Task item:
Reproduce the full listing that appears beneath this instruction exactly.

Data segment:
Segment Open
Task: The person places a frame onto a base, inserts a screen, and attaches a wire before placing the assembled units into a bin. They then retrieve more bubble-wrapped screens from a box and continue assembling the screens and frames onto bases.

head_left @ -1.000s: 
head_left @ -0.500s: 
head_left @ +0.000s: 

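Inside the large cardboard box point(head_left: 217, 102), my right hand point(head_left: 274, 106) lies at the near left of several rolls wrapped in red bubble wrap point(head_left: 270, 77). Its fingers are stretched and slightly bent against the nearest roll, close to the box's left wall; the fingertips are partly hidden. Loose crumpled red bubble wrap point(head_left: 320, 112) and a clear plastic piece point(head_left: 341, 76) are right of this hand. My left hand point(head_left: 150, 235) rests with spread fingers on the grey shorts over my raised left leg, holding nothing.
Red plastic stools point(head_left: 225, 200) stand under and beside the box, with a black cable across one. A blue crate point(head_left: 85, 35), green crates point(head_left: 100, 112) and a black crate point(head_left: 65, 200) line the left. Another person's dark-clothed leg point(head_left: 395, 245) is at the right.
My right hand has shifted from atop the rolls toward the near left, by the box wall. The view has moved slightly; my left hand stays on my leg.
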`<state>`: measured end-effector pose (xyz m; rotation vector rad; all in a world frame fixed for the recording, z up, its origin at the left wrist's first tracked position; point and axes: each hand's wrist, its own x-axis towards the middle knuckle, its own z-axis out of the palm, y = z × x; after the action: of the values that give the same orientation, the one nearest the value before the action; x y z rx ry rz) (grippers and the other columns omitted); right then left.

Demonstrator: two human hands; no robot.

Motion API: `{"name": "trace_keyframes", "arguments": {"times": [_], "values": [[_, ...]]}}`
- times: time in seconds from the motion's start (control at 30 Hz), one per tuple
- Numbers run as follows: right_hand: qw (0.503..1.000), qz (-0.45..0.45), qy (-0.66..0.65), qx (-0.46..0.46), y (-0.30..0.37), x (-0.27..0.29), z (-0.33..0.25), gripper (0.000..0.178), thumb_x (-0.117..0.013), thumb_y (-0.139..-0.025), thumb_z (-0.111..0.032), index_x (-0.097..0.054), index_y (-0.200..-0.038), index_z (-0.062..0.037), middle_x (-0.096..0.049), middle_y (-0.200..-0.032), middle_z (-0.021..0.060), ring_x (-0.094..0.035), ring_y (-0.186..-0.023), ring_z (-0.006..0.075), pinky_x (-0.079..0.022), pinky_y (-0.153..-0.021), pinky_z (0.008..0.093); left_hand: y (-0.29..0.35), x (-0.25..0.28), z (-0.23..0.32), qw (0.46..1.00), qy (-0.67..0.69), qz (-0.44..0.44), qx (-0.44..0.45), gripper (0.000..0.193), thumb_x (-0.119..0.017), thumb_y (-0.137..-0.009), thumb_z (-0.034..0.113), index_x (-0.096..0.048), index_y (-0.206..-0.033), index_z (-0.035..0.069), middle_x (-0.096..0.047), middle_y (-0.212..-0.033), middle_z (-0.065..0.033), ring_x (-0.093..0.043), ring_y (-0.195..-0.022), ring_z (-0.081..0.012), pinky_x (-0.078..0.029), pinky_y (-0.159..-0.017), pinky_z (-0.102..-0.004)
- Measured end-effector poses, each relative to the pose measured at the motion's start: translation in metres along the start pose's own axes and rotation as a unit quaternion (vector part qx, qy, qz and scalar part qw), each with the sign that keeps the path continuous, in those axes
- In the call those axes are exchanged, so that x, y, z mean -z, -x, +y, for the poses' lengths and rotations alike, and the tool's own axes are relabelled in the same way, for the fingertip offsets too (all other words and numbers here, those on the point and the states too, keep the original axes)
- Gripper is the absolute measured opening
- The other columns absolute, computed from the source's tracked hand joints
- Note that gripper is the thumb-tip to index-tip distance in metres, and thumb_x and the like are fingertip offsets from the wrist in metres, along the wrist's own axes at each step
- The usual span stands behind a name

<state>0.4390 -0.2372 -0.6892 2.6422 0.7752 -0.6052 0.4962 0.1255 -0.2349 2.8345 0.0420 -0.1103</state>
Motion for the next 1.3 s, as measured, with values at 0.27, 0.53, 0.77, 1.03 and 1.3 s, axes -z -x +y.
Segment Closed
Written response:
Task: The person places a frame onto a base, inserts a screen, and attaches a wire before placing the assembled units into a bin. They then retrieve more bubble-wrapped screens from a box and continue assembling the screens and frames onto bases.

head_left @ -1.000s: 
head_left @ -0.500s: 
head_left @ +0.000s: 

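Inside the large cardboard box point(head_left: 217, 102), my right hand point(head_left: 274, 106) lies at the near left of several rolls wrapped in red bubble wrap point(head_left: 270, 77). Its fingers are stretched and slightly bent against the nearest roll, close to the box's left wall; the fingertips are partly hidden. Loose crumpled red bubble wrap point(head_left: 320, 112) and a clear plastic piece point(head_left: 341, 76) are right of this hand. My left hand point(head_left: 150, 235) rests with spread fingers on the grey shorts over my raised left leg, holding nothing.
Red plastic stools point(head_left: 225, 200) stand under and beside the box, with a black cable across one. A blue crate point(head_left: 85, 35), green crates point(head_left: 100, 112) and a black crate point(head_left: 65, 200) line the left. Another person's dark-clothed leg point(head_left: 395, 245) is at the right.
My right hand has shifted from atop the rolls toward the near left, by the box wall. The view has moved slightly; my left hand stays on my leg.
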`<state>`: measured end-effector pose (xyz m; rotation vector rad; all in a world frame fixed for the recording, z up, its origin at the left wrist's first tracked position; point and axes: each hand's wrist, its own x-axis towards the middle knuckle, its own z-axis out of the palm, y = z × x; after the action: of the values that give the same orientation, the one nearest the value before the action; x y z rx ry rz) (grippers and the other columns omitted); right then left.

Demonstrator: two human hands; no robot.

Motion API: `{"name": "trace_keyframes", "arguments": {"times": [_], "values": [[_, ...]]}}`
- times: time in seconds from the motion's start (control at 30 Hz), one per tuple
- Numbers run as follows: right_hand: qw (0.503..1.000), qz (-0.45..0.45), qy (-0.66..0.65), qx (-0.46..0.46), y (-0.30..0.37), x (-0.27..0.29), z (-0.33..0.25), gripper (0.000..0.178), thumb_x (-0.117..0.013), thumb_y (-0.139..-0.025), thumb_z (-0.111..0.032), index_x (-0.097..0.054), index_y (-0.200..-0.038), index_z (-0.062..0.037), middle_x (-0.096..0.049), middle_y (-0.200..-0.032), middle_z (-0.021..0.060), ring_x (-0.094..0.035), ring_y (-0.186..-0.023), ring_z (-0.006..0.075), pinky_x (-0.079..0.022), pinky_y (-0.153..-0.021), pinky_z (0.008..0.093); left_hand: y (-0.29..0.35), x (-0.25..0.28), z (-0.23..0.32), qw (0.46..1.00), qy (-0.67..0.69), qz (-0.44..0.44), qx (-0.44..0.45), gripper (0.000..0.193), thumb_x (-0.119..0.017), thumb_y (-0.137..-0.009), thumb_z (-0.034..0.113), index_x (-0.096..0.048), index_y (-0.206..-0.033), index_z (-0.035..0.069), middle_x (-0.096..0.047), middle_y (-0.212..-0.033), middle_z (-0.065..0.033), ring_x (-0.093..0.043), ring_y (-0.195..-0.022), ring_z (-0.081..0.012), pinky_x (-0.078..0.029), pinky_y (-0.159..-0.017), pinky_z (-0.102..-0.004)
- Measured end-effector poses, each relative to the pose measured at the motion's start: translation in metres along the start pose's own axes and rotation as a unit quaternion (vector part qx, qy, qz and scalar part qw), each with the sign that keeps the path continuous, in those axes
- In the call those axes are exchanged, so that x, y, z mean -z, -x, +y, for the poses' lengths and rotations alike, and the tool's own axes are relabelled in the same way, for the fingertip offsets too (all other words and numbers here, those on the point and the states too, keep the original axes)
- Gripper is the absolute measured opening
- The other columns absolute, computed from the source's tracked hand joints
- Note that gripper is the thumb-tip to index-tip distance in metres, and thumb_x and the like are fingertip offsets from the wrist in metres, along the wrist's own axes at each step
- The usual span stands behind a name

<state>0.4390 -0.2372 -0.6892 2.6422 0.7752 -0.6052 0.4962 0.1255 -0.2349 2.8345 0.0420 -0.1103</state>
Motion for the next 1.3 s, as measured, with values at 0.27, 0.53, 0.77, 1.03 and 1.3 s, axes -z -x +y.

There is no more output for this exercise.